Elizabeth Scalia linked my comments about arguing in front of children with a very insightful comment of her own. She writes,
I’m not sure about the wisdom of “don’t argue in front of the kids.” I have a friend whose parents never argued in front of her and her sisters and they shocked and inconsolable when out of the blue the parents announced they were divorcing. Is it a bad thing for kids to see parents fighting, making up, restoring? Our parents argued in front of us; we’ve argued in front of our kids. I think the take-away is, “life involves passionate engagement, understanding, compromise, forgiveness.”
I’m glad she mentioned this because she’s absolutely right–although it takes my comments in a different direction than I intended. Oddly, I talk to a lot of men and women who are in emotionally abusive relationships who have no idea how they got there because, “I wasn’t raised like this. Mom and Dad NEVER fought–at least not in front of us.” More often than not, these individuals came to be in an emotionally abusive relationship exactly because of what Elizabeth points out; they were not raised in an environment that taught them what healthy conflict looked like and what was and was not tolerable so they have no real problem-solving or boundary-setting skills.
My wife and I work out disagreements in front of the kids all the time.
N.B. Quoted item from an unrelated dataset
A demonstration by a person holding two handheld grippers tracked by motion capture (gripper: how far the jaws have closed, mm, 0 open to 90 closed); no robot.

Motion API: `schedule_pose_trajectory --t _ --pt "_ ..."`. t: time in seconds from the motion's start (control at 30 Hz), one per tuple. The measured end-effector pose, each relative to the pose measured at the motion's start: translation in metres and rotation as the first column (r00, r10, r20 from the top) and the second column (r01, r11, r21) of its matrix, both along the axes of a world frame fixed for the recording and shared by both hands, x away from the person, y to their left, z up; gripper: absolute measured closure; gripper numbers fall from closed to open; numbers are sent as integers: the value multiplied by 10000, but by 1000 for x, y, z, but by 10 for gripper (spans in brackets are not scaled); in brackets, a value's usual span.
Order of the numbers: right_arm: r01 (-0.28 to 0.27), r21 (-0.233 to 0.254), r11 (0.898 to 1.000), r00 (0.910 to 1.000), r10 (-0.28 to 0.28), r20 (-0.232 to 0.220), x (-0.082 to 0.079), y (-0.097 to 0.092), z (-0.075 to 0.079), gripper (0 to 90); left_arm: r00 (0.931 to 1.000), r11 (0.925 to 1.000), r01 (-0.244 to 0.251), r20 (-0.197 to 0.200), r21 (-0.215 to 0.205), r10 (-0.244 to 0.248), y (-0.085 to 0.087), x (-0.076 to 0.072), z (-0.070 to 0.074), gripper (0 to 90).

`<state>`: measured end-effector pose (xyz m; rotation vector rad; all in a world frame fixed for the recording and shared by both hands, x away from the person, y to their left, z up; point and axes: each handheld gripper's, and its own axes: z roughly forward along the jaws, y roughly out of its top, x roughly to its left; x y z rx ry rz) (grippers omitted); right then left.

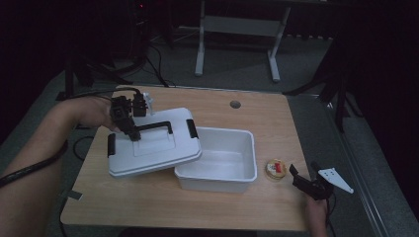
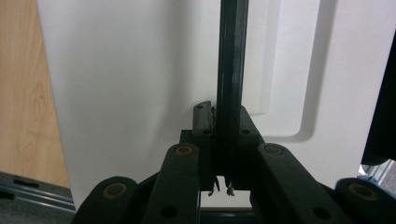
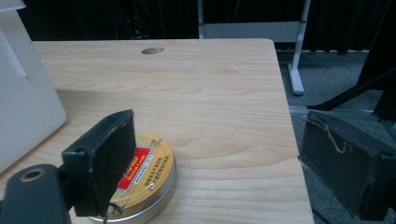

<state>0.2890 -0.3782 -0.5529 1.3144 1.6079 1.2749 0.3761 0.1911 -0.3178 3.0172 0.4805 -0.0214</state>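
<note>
From above, at the left middle of the frame, my left gripper (image 1: 132, 132) is squeezed tight on the lid's black handle (image 1: 157, 125), holding the white lid (image 1: 153, 148) tilted over the box (image 1: 222, 163). In the left gripper view, the handle (image 2: 229, 70) sits pinched between my closed jaws. In the right gripper view, my right gripper (image 3: 224, 163) is wide open and holds nothing, with the round tin (image 3: 152, 163) at the lower left, just behind its left jaw.

So the lid (image 1: 153, 143) sits tilted across the bin's (image 1: 232, 170) left rim, and the little tin (image 1: 276, 169) lies on the table (image 1: 276, 118) just right of the bin.
</note>
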Motion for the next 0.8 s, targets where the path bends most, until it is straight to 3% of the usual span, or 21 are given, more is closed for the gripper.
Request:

That can be a very healthy thing if you’re prudent about the subject matter and try your best to be basically respectful to one another.
My article was about a very different kind of argument. By the time people come to me, they are often in the habit of being pretty cruel to one another. The kinds of arguments I hear in session have about as much in common with the arguments described above as nuclear warfare has in common with a handshake. My point is that if a husband and wife are being consistently cruel to one another, hiding it behind closed doors is not the answer. Getting new and healthier problem-solving skills is. Your kids SHOULD be able to be present for the majority of your disagreements with each other, but that presumes you know how to talk to each other in a way you wouldn’t mind your children repeating.
I really like the way Elizabeth put it. I think it is terrific to model a marriage that “…involves passionate engagement, understanding, compromise, forgiveness.” That’s the best kind of arguing, but unfortunately, that’s a world away from the way many–even most–couples argue. And if your arguing style feels more hurtful than helpful, cruel than compassionate, persecutorial than proactive, then the answer is not simply keeping it behind closed doors and pretending the kids won’t know. The answer is learning to do better.